My question, which perpetuates my own frustration and dissatisfaction is not: Do you care? or Can you see me? but, What am I doing? According to Dorothy Sayers I might be classified as an artist all energy and no idea... Although in reality I am exhausted and rarely energetic. I move amongst my own shadows of doubt looking for something... Perhaps we will have a child and I will find focus, perhaps I will be given an opportunity which will crystallize things, perhaps I will meet someone who will make things clear... But after 10 years of pursuing God for these things, learning to think, and discerning in community, it is my conviction that we must learn to live in the shadowy reality of our own subjectivity. I must continue to step into the darkness by faith, because all is darkness. It is my hope to walk while holding hands with those I love. It is the deep torture of my soul to be weighed down with the call to speak and simultaneously deep uncertainty about what to say, or perhaps my uncertainty is a mask for inability to commit to a subject or perspective...
So I am most curious regarding your thoughts of ambition as a subject and its role in the Christian life...
How common is my sense of dissatisfaction? I perceive, perhaps wrongly, that many other people are much more content within life's mundane routines and much more capable of finding joy in the doldrums of the grind...

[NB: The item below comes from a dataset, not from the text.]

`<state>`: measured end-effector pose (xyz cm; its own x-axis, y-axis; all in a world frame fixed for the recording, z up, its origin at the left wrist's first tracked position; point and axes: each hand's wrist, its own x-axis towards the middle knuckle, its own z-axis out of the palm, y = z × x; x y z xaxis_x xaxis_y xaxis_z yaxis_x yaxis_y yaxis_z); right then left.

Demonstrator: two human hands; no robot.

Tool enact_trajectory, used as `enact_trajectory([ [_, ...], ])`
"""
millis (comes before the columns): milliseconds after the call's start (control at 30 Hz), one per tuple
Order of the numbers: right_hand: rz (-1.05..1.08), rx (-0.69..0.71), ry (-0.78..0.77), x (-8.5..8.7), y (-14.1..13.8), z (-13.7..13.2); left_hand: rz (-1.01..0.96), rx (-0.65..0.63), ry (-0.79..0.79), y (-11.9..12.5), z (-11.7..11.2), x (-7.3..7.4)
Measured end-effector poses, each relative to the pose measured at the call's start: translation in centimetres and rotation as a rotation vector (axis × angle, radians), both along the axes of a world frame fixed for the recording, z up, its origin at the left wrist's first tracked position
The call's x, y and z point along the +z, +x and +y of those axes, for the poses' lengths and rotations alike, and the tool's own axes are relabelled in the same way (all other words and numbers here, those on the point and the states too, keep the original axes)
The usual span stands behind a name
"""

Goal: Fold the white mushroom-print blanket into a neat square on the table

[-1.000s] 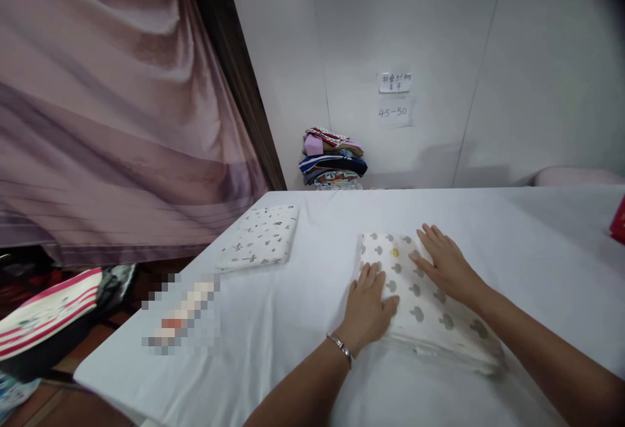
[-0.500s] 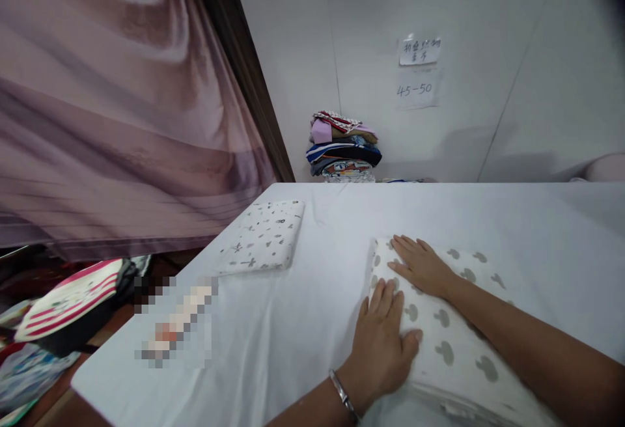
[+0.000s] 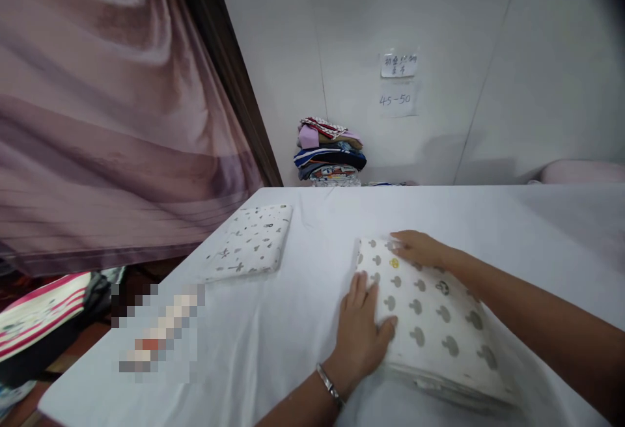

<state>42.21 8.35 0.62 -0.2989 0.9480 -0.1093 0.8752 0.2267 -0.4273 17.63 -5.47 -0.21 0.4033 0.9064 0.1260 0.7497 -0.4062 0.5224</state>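
Observation:
A folded white cloth printed with grey mushroom-like shapes lies on the table, its stacked layers showing along the near edge. My left hand, with a silver bracelet at the wrist, rests against the cloth's left side; its fingers are stretched out and the thumb lies on top. At the far edge, my right hand touches the cloth with its fingers extended leftward, the fingers partly beyond the edge. Neither hand grips the cloth. Further left on the table lies another folded white cloth with small dark prints.
A white sheet covers the table. Near its left edge is a pixelated patch. Behind the table rises a pile of folded fabrics by the wall with paper signs. A pink curtain hangs at left.
My right hand has slid from the cloth's top to its far edge, uncovering a yellow print. My left hand has shifted outward to the left side. The view has turned slightly right.

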Motion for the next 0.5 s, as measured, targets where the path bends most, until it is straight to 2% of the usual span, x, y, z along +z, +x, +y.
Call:
enact_trajectory([
  [133, -0.007, -0.1, -0.091, 0.9, 4.7, -0.8, -0.095, 0.175, -0.049, -0.5, 0.7, 0.1],
  [300, 0.032, -0.203, -0.145, 0.5, 7.1, -2.7, -0.065, 0.289, -0.299, -1.4, 1.1, 0.9],
  [400, 0.047, -0.271, -0.172, 0.6, 7.7, -3.6, 0.019, 0.244, -0.335, -1.7, 1.7, 1.8],
  [500, 0.059, -0.307, -0.196, 1.0, 8.0, -5.1, 0.118, 0.14, -0.241, -1.6, 4.9, 3.5],
])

Is existential discomfort good or bad? Some might say that comfort and lack of personal tension should be considered a bad sign.
Is the my decision thus far to confine myself to a context (e.g. Vancouver) that I do not particularly like, in order to attempt to work out my loathing of North America, reasonable or does it make more sense to run off somewhere and hopefully shatter my naive and romantic illusions regarding other parts of the world? This seems a common experience of many people.
Is my restlessness genetic, merely skipping a generation, and now simply expressed in the anxiety of my postmodern generation?
I apologize for what, perhaps, is far too personal a post for the public nature of this setting.